What to work on -
Would you retype the whole listing verbatim, keeping pictures out of it?

Provided records -
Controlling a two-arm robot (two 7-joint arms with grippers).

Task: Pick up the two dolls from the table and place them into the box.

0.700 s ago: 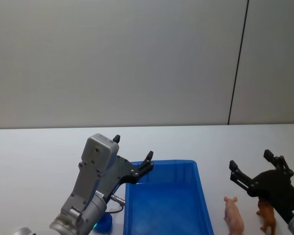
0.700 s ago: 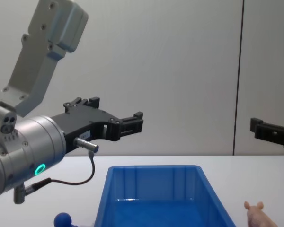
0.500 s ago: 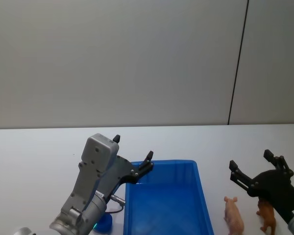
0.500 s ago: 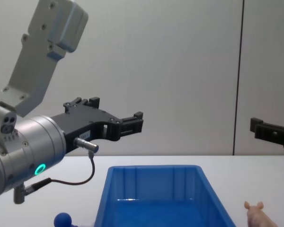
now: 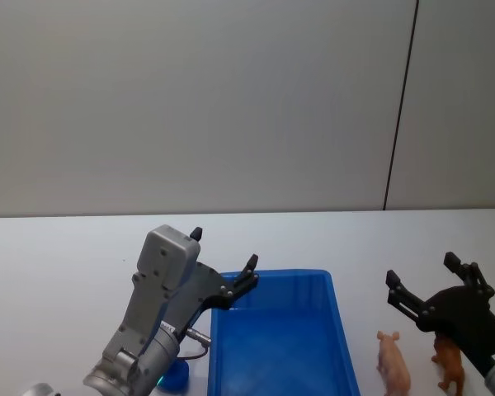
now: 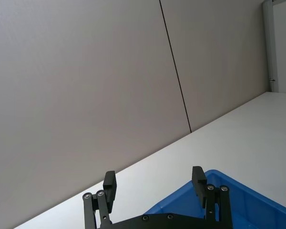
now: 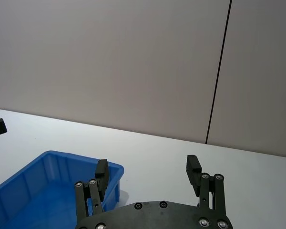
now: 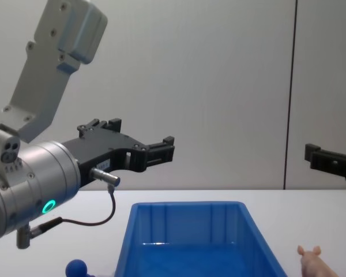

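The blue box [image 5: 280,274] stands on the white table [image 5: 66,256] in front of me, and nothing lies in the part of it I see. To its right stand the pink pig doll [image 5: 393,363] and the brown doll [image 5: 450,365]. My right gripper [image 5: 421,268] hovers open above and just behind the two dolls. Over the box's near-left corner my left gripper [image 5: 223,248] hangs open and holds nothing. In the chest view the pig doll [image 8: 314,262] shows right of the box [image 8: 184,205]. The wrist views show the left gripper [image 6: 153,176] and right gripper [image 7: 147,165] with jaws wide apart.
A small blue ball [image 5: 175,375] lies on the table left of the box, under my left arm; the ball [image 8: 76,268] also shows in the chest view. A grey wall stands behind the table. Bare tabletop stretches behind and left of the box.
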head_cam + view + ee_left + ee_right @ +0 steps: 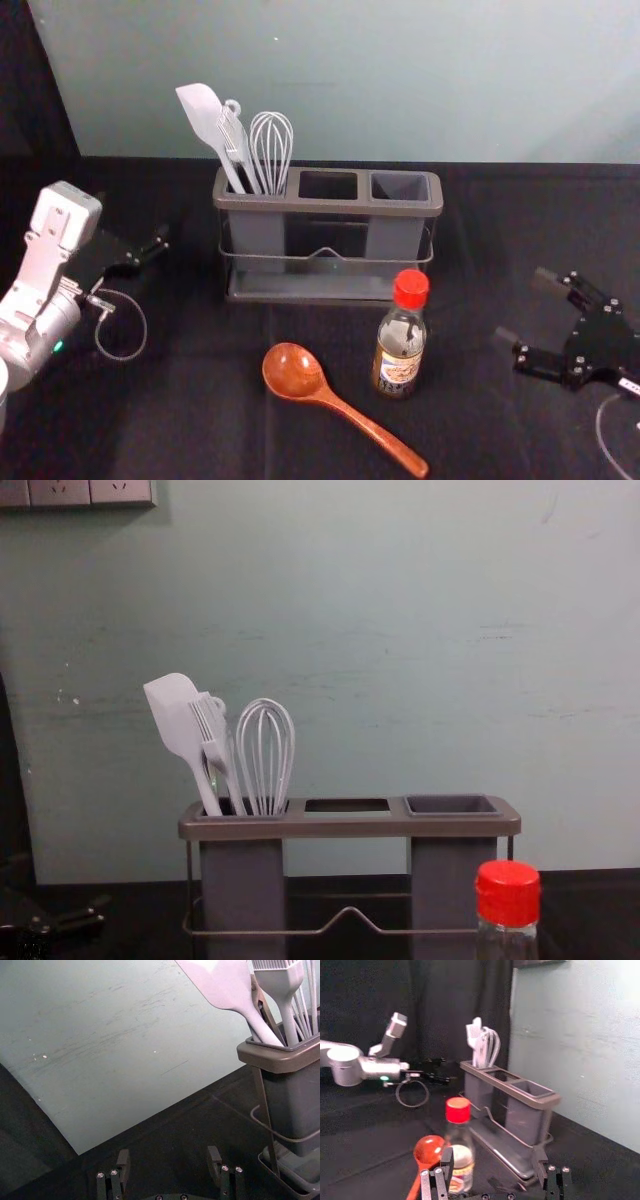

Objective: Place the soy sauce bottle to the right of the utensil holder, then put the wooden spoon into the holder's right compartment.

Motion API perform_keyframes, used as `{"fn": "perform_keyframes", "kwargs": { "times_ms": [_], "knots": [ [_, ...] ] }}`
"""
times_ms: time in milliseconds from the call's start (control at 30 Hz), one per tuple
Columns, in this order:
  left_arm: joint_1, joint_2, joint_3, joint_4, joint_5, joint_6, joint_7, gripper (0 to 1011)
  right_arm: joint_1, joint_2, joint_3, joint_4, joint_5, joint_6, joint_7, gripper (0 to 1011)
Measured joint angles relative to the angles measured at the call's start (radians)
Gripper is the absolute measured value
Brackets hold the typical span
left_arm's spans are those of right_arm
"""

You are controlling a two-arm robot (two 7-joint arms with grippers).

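Note:
My right gripper stands open at the right of the table, apart from the soy sauce bottle. The red-capped bottle stands upright in front of the utensil holder's right part. In the right wrist view the bottle is beyond the open right gripper. The wooden spoon lies left of and in front of the bottle, bowl toward the holder. Left of the holder, my left gripper is parked; in the left wrist view the left gripper is open. The holder's right compartment is empty.
A white spatula, a brush and a whisk stand in the holder's left compartment. Behind the dark table rises a pale wall. A cable loops beside each arm.

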Motion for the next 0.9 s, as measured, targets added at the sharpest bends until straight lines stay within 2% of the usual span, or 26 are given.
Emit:
{"fn": "perform_keyframes", "kwargs": {
  "times_ms": [133,200,400,900],
  "knots": [
    [0.0,0.0,0.0,0.0,0.0,0.0,0.0,1005,0.02,-0.015,-0.013,0.01,0.013,0.009,0.038,1002],
    [0.0,0.0,0.0,0.0,0.0,0.0,0.0,1005,0.041,-0.027,-0.026,0.021,0.03,0.033,0.076,1002],
    [0.0,0.0,0.0,0.0,0.0,0.0,0.0,1005,0.072,-0.043,-0.047,0.027,0.048,0.074,0.118,1002],
    [0.0,0.0,0.0,0.0,0.0,0.0,0.0,1005,0.164,-0.086,-0.121,0.038,0.008,0.135,0.107,1003]
  ]
}}
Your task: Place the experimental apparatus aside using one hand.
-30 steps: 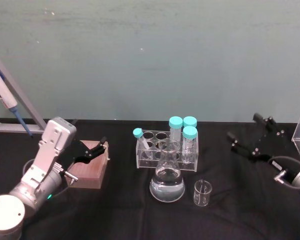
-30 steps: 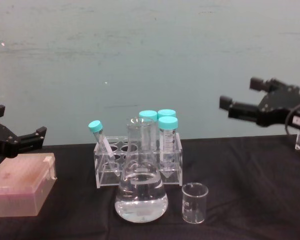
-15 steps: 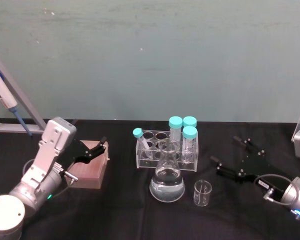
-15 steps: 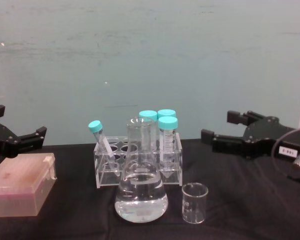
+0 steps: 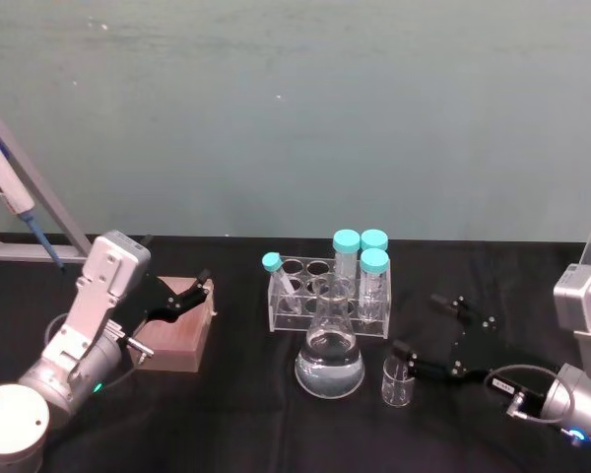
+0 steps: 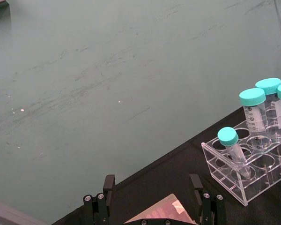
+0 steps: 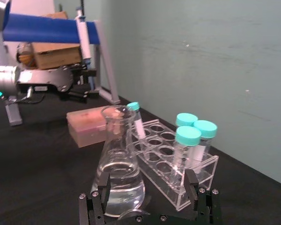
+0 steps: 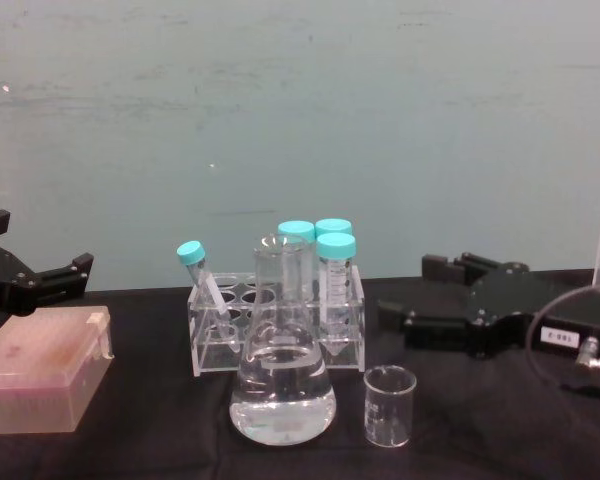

Task result -
Controlling a two-arm robot (two 7-joint arms with grippers).

Task: Pick up the two dolls from the table and place them into the box.

0.700 s ago: 
0.700 s ago: 
0.500 s ago: 
0.500 s ago: 
now: 
now: 
now: 
now: 

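The blue box [image 5: 280,274] stands on the white table [image 5: 66,256] in front of me, and nothing lies in the part of it I see. To its right stand the pink pig doll [image 5: 393,363] and the brown doll [image 5: 450,365]. My right gripper [image 5: 421,268] hovers open above and just behind the two dolls. Over the box's near-left corner my left gripper [image 5: 223,248] hangs open and holds nothing. In the chest view the pig doll [image 8: 314,262] shows right of the box [image 8: 184,205]. The wrist views show the left gripper [image 6: 153,176] and right gripper [image 7: 147,165] with jaws wide apart.
A small blue ball [image 5: 175,375] lies on the table left of the box, under my left arm; the ball [image 8: 76,268] also shows in the chest view. A grey wall stands behind the table. Bare tabletop stretches behind and left of the box.
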head_cam + view + ee_left + ee_right @ +0 steps: 

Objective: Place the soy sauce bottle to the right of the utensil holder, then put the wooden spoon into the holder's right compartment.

Motion API perform_keyframes, used as `{"fn": "perform_keyframes", "kwargs": { "times_ms": [_], "knots": [ [_, ...] ] }}`
"""
times_ms: time in milliseconds from the call's start (control at 30 Hz), one per tuple
Columns, in this order:
  left_arm: joint_1, joint_2, joint_3, joint_4, joint_5, joint_6, joint_7, gripper (0 to 1011)
  right_arm: joint_1, joint_2, joint_3, joint_4, joint_5, joint_6, joint_7, gripper (0 to 1011)
Measured joint angles relative to the angles measured at the call's start (radians)
Gripper is the absolute measured value
Brackets hold the typical span
left_arm's spans are those of right_arm
"""

You are controlling a two-arm robot (two 7-joint arms with grippers).

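Note:
My right gripper stands open at the right of the table, apart from the soy sauce bottle. The red-capped bottle stands upright in front of the utensil holder's right part. In the right wrist view the bottle is beyond the open right gripper. The wooden spoon lies left of and in front of the bottle, bowl toward the holder. Left of the holder, my left gripper is parked; in the left wrist view the left gripper is open. The holder's right compartment is empty.
A white spatula, a brush and a whisk stand in the holder's left compartment. Behind the dark table rises a pale wall. A cable loops beside each arm.
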
Motion for the next 0.9 s, as measured, targets added at the sharpest bends until straight lines stay within 2% of the usual span, or 26 are given.
Emit:
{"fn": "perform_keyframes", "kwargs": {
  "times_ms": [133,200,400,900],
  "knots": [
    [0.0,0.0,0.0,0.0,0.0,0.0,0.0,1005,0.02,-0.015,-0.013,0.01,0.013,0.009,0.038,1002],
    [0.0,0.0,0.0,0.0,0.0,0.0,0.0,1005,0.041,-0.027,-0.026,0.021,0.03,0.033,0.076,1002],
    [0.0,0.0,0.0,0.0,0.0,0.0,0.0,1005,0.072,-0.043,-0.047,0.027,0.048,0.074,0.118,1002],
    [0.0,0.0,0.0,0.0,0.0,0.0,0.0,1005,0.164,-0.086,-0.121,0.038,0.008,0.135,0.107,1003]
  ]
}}
Your task: Place the experimental apparatus aside using one hand.
-30 steps: 
-30 steps: 
-15 steps: 
-15 steps: 
+0 steps: 
+0 steps: 
+0 steps: 
+0 steps: 

No more output is needed here.